DSWD to furnish COA with appropriate, complete docs

General

MANILA – The Department of Social Welfare and Development (DSWD), complying with the mandate to be transparent in all transactions, is in the process of completing documents required by the Commission on Audit (COA) for its 2020 Audit Report.

The COA report showed that disbursement of the Enhanced Comprehensive Local Integration Program (E-CLIP) and Livelihood Settlement Grants for former rebels, amounting to more than PHP5.3 million, had inappropriate documentation such as a certified true copy of the Joint Armed Forces of the Philippines-Philippine National Police Intelligence Committee (JAPIC) Certification, instead of the original document, the DSWD said in a statement on Thursday.

The JAPIC certification is a document that validates the membership of former rebels with communist terrorist groups and other extremist groups and a requirement for the issuance of assistance.

As a means to improve its systems and strengthen its operations, the DSWD acknowledged the COA report, with clarifications that the funds for the assistance to former rebels were accounted for.

The DSWD said its Caraga office did not provide original copies of the JAPIC Certification of beneficiaries since the documents were submitted by the Provincial Social Welfare and Development Office (PSWDO), as the referring party, to the Department of the Interior and Local Government (DILG)-Caraga, which is the principal agency that provides former rebels with E-CLIP packages.

DSWD-Caraga had informed DILG-Caraga of the COA’s audit observation memorandum and requested technical assistance in securing the original JAPIC certification.

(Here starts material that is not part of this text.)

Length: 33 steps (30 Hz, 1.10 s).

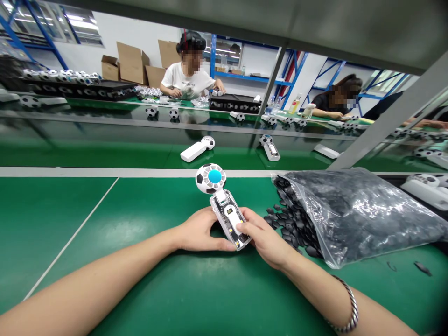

Call for thorough reporting

DSWD Undersecretary Rene Glen Paje earlier said in a virtual media briefing that some news outlets issued an incorrect interpretation of the 2020 Audit Report of COA.

“Some publications may be misleading when they single out certain attributes of reports and not give its full context which may lead to mass disinformation. This may be addressed through a thorough examination of concerned agencies as we champion transparency and free information,” he said on Monday.

Paje urged other government agencies and affiliates to regularly publish knowledge-rich prints that may give the public a broader understanding of the processes and the makings of government goods and services while the media must always gather more information.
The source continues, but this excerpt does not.